YAML Metadata Warning:empty or missing yaml metadata in repo card

Check out the documentation for more information.

MOSS-VoiceGenerator GRPO LoRA

A LoRA adapter for MOSS-VoiceGenerator (1.7B) trained with Group Relative Policy Optimization (GRPO) to improve speaker similarity, emotion expression, and speech intelligibility.

Model Details

Property Value
Base model LAION-AI/MOSS-VoiceGenerator (1.7B params)
Architecture MossTTSDelayModel (Qwen3 backbone + 16 VQ codebooks)
LoRA rank 8
LoRA alpha 16
LoRA targets q_proj, k_proj, v_proj, o_proj, gate_proj, up_proj, down_proj
Applied to model.language_model (Qwen3 backbone only)
Adapter size 34 MB
Training GRPO: 500 steps (v1) + 500 steps (v7) = 1000 total GRPO steps

Training Results

GRPO v1 (500 steps, lr=5e-5, batch=8, G=4)
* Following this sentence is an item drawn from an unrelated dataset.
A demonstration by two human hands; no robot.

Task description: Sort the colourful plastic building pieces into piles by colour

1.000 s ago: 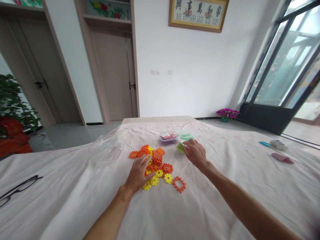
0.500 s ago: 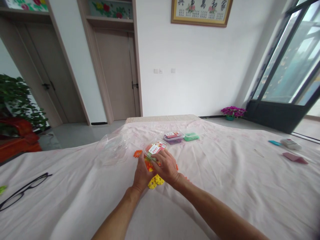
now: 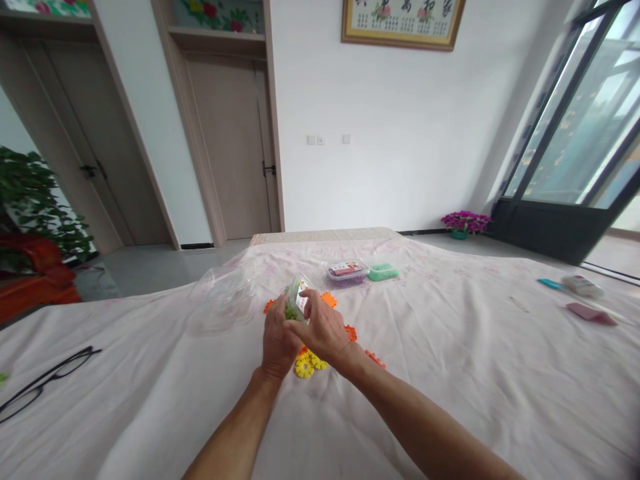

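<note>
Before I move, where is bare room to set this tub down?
Two open patches: the cloth between the black glasses and the left forearm, and from the orange pieces rightward to the pale stick. Crowded: around the left hand and right hand, with yellow discs close by, and beyond by the purple tub and green tub.

- Held box: clear, white-and-red label, green contents
- Discs, near: yellow
- Notched pieces: orange
- Far box: purple contents
- Box to its right: mint green
- Cloth: whitish, faint pink pattern
- Glasses, left: black
</note>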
Metric Start (5-step avg) End (5-step avg)
Speaker Similarity (ECAPA-TDNN cosine) 0.374 0.441
Emotion Match (CLAP cosine) 0.191 0.221
Word Error Rate 0.234 0.135

GRPO v7 (500 additional steps, continuing v1)

Metric Start (5-step avg) End (5-step avg) Peak
Speaker Similarity 0.433 0.391 0.572 (step 258)
Emotion Match (CLAP) 0.218 0.203 0.308 (step 472)
Word Error Rate 0.111 0.186 0.057 (step 431)

Overall Improvement (v1 start to v7 end, 1000 steps total)

Metric v1 Start v7 End Change
Speaker Similarity 0.374 0.391 +0.017
Emotion Match (CLAP) 0.191 0.203 +0.012
Word Error Rate 0.234 0.186 -0.048 (improved)

Reward weights (v7): Speaker 50%, Emotion 40%, Quality 10%, with WER penalty exp(-10 * WER)

Inference Benchmark (SGLang, 6x H100 80GB, DP=6)

Batch Size Wall Clock Latency (avg) Real-Time Factor Requests/s
1 0.81s 1.25s 8.3x 1.2
4 0.85s 0.89s 31.9x 4.7
8 1.05s 0.98s 49.9x 7.6
16 1.10s 1.01s 95.1x 14.6
24 1.34s 1.19s 117.0x 17.9
48 1.75s 1.53s 178.8x 27.4

Peak throughput: 178.8x realtime at BS=48 (27.4 requests/second).

Usage

Quick Start with transformers + peft

import torch
from transformers import AutoModel, AutoProcessor
from peft import PeftModel

# Load base model
model_id = "LAION-AI/MOSS-VoiceGenerator"
codec_path = "LAION-AI/MOSS-Audio-Tokenizer"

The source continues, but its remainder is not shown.